第26話 発端 【戦姫・フラディアン=ウルブズ】


【戦姫・フラディアン=ウルブズ視点】


「今、何と言った? フラディアン」

 剣呑な光を帯びた眼差しで、族長は私を見返した。


「こちらから打って出るべきだ。そう言ったのです、族長様」

 私の返しに、族長は無言でベキリと手のキセルを握り潰した。


「正気で言っているのか」

 いよいよ私を殺しそうな目で、族長は私を睨んだ。


「取り乱しているように見えますか?」

 そんな視線如きで揺らぐようなら、最初からこんな提案はしていない。


 私のふてぶてしさに、族長は顔をいよいよ苦く歪めた。


 そんな私達の睨み合いに、周囲の戦士達は騒めき始める。

 その通りだ。それはあまりに危険だ。

 相反する小声が耳に届く。


「待っててどうします? 奪われるだけです」

 族長と、何より周りの戦士達に私は呼びかけた。


「幼いお前はまだ知らんのだ。人族共の強さを」

 私の未熟さを族長は咎める。


「その通りです。ですが経験して無くともわかります。このまま座して待てば、一族の女子どもが奪われるだけだと」


 周りの喧騒に怒りと諦観が混じる。怒りは私同様に若いもので、諦観は族長同様に年老いた者だろう。


「まさにその女子どものお前に何がわかる」

「このままじゃいけないことくらいわかっているつもりです」


 そうだそうだ。

 それでもそれでも。

 相反する声は激突しそうにヒートアップしている。


「待ち受ければ戦えぬ女子どもも奪われ、死にます」

 その天秤を傾けようと私は訴える。


「攻めるなら、死ぬのは私達戦士だけです」


 私達? と訝し気な声が群衆から聞こえる。


「私も出ます。言い出したのは私ですし、私は戦えます。当然でしょう?」

 私の宣言に戦士のざわめきは一段と増した。


「待ち受けてみすみす女子どもを巻き込む臆病者となりますか! 攻め込んで大森林の懐に抱かれる戦士となりますか!」

 私は叫ぶ。扇動者となるのを覚悟の上で。


「あなた達はどちらですか!? 餓狼族の勇敢なる戦士達よっ!!!」


 賛同の唱和が爆発した。

 半狂乱の有様で、戦士達は闇夜に木霊する雄叫びを上げていた。


「バカ者が」

 叫びの中、目の前の私にだけ届く呟きで族長は嘆いた。


「申し訳ありません、お爺様」

「謝るくらいなら無事に帰れ」

「わかっています。望んで大森林の懐に招かれるつもりはありません。そのためにも他の部族からも精鋭を募るべきです」

「……わかった。お前の言う通りにしよう。偉大なる大森林の寵児よ」



 

 ヴァーンハイム王国はまだ知らない。


 ユースタフ大森林でも有数の戦闘部族・餓狼族に生まれた時代の寵児・戦姫フラディアン=ウルブズを。

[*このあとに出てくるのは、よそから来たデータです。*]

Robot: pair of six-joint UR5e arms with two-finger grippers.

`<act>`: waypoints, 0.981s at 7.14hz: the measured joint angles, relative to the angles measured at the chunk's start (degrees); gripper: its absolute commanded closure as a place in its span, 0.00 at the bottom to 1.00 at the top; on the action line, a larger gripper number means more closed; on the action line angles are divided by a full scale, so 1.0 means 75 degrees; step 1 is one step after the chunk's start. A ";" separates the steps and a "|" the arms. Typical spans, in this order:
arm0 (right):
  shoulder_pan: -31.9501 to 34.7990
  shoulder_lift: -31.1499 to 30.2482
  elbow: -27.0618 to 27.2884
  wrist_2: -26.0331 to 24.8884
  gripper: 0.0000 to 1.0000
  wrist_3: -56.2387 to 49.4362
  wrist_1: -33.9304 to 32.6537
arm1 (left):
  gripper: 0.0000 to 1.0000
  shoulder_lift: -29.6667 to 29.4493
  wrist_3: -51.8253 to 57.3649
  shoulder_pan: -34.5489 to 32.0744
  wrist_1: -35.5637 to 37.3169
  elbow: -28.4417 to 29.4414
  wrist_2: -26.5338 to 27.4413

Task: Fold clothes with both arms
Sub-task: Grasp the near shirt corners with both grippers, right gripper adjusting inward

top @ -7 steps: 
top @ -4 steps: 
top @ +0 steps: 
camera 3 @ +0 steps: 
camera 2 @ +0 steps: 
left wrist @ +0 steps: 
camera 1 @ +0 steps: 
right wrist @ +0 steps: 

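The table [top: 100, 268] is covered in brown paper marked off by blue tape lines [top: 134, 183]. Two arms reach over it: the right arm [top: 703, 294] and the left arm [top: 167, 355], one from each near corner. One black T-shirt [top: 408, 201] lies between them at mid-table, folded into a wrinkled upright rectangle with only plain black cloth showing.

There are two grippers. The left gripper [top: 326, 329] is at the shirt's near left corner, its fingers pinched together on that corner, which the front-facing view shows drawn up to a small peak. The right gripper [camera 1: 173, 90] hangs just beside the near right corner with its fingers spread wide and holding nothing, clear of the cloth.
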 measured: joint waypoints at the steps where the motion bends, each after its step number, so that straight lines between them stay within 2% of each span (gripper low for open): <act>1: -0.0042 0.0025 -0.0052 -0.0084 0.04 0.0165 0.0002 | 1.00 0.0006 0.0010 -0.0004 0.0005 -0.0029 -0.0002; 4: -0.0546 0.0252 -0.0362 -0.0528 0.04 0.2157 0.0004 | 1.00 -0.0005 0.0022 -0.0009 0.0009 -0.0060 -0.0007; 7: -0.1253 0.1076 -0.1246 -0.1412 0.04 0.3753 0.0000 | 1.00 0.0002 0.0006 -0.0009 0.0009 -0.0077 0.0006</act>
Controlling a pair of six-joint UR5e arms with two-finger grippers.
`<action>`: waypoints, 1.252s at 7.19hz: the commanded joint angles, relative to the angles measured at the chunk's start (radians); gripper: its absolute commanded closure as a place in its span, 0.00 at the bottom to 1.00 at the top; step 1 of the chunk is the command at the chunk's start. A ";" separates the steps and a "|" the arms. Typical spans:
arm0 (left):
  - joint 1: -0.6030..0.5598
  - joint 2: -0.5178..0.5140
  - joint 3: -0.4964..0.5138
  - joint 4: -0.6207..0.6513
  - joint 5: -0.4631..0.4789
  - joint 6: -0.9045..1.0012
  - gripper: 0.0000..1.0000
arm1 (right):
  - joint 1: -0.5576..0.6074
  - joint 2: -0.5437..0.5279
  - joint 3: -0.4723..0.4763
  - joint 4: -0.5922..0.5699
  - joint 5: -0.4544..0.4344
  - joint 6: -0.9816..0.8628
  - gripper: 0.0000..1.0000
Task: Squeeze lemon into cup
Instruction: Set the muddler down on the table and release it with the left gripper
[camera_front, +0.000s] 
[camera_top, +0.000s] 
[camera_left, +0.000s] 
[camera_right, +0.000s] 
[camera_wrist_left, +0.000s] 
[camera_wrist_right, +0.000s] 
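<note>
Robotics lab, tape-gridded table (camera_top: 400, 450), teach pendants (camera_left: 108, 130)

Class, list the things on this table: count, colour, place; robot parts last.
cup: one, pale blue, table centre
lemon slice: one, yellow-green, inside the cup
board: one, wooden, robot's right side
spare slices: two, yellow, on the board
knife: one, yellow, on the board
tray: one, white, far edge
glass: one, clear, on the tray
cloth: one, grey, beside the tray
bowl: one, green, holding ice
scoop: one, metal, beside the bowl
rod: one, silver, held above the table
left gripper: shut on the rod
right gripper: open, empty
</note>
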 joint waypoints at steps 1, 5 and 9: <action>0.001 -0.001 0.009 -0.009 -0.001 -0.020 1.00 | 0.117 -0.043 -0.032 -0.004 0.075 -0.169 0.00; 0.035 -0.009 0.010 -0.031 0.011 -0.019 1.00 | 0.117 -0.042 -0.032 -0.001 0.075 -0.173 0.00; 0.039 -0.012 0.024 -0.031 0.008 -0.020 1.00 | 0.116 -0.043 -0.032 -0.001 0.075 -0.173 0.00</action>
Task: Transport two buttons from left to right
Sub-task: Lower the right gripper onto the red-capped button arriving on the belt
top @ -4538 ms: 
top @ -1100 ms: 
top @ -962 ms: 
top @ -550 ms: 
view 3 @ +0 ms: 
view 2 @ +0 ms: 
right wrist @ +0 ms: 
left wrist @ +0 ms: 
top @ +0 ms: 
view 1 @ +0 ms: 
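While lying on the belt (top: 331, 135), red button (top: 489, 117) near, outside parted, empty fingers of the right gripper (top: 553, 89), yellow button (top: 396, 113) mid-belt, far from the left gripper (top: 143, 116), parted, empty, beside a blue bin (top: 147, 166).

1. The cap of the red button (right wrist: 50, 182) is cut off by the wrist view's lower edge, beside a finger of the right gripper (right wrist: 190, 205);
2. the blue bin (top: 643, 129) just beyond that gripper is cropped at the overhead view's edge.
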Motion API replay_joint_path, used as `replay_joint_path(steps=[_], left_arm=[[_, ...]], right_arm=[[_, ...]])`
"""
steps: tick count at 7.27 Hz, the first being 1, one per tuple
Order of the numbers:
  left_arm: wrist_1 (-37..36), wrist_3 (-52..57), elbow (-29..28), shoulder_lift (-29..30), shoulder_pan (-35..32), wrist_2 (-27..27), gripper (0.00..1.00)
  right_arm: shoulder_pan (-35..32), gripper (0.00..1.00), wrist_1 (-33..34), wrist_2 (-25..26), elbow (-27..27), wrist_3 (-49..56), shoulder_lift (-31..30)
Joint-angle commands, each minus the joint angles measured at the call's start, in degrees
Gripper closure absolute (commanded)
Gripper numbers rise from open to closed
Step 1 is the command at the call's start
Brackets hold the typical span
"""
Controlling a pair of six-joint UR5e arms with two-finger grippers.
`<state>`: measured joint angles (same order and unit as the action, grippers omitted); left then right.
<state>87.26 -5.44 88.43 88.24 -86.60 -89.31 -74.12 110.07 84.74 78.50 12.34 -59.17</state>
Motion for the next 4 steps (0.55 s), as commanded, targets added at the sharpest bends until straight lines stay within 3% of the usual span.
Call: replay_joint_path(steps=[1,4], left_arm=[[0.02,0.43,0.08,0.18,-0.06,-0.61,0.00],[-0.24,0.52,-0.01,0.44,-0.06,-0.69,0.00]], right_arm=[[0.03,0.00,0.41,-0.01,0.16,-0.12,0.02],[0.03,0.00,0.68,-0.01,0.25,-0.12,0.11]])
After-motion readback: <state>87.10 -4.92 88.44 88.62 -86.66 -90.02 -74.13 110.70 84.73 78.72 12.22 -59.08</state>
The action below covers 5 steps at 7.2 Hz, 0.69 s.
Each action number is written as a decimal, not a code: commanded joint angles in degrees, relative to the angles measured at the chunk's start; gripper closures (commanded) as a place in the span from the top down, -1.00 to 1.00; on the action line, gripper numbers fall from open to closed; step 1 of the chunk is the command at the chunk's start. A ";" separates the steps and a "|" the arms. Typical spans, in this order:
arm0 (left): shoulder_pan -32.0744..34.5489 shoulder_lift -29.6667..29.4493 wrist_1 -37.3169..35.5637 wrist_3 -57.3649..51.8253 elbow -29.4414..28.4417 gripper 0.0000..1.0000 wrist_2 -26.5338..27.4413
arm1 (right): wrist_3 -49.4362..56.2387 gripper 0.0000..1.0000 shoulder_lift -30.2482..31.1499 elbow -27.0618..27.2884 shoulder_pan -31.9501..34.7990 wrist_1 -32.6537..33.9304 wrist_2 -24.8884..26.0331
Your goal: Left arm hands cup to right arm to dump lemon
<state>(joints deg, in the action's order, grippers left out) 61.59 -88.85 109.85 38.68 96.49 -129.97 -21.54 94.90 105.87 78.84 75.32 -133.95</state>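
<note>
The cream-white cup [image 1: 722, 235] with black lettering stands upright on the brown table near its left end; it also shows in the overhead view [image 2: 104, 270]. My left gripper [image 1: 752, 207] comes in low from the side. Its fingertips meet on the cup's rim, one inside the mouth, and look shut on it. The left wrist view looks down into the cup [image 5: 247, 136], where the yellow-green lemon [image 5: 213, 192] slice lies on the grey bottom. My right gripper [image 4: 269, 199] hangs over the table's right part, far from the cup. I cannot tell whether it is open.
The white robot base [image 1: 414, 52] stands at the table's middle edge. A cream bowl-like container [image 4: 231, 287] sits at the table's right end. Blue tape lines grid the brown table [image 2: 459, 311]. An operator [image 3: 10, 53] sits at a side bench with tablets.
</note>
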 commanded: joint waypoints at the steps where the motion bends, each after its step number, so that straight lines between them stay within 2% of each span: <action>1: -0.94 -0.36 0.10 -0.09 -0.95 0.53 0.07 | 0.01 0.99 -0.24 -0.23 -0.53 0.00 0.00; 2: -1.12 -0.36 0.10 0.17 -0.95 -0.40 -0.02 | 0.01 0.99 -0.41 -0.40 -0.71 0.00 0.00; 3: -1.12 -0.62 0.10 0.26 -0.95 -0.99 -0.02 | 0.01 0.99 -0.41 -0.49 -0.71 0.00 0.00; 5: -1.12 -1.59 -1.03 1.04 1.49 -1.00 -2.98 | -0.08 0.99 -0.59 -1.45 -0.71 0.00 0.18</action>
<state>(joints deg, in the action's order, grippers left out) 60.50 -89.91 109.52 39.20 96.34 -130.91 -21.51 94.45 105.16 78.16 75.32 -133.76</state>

 今まで協力体制を取らなかった多くの部族が彼女の下に集ったことを。


 そして、彼女達が間引き戦争に対抗しようとしていることを。



   ※※※



 十六夜の月明りの下。

 大森林の端に、私達は立っていた。

 大森林に背を向け共に並ぶのは、各部族から選ばれた精鋭十名。


「本当に行くか、戦姫よ」

 最後の確認のように、あるいは最後の望みに縋るように。族長は私に問いかけた。


「当然です。ここを逃せば次はありません」

 迷いなく私は宣言した。その私の言葉に、横並びの九人も満足げに微笑んでくれた。


 私達の覚悟を察してくれたのだろう。

 見送りに選ばれた全族長と、戦士の妻達は口を噤んでくれた。


「戦姫を頼んだぞ、戦士長よ」

 決断するように、あるいは諦めるように。族長は私の横に立つ餓狼族一の戦士に声をかけた。


「当然だ。俺に任せろ、長よ」

 戦士長は力強く言い切ってくれた。その頼もしさに私は思わず口の端を上げてしまった。


「では三日後。満月が昇る日に」

 戦士長は最後の確認を口に歩き出した。


 満月の月夜。

 餓狼族の血が滾り、最も血と闘争を求める夜の決行を約して。


「ああ、委細承知した。退路は気にせず暴れて来い。勇敢なる戦士の魂が大森林の懐に抱かれんことを」


「「「「「「「「「「大森林の懐に抱かれんことを」」」」」」」」」


 戦士達は別れの言葉を残し、月夜に駆け出す。


「縁起でもないことを」

 唯一別れの言葉を交わさず、ポツリと不満をこぼした私を戦士達が訝し気に見てきた。


「私はこんなところで死ぬつもりも、帰らぬつもりもありません」

 私の宣言に、戦士達は月明りに輝く目を丸く見開いた。


「違いない」

「流石は戦に愛されし戦姫だ」

「そうだな。必ず全員生きて帰る」


 笑いながら、しかしヴァーンハイム王国の領域に近付くにつれ声を潜め。


 私達は怨敵の領域に足を踏み入れた。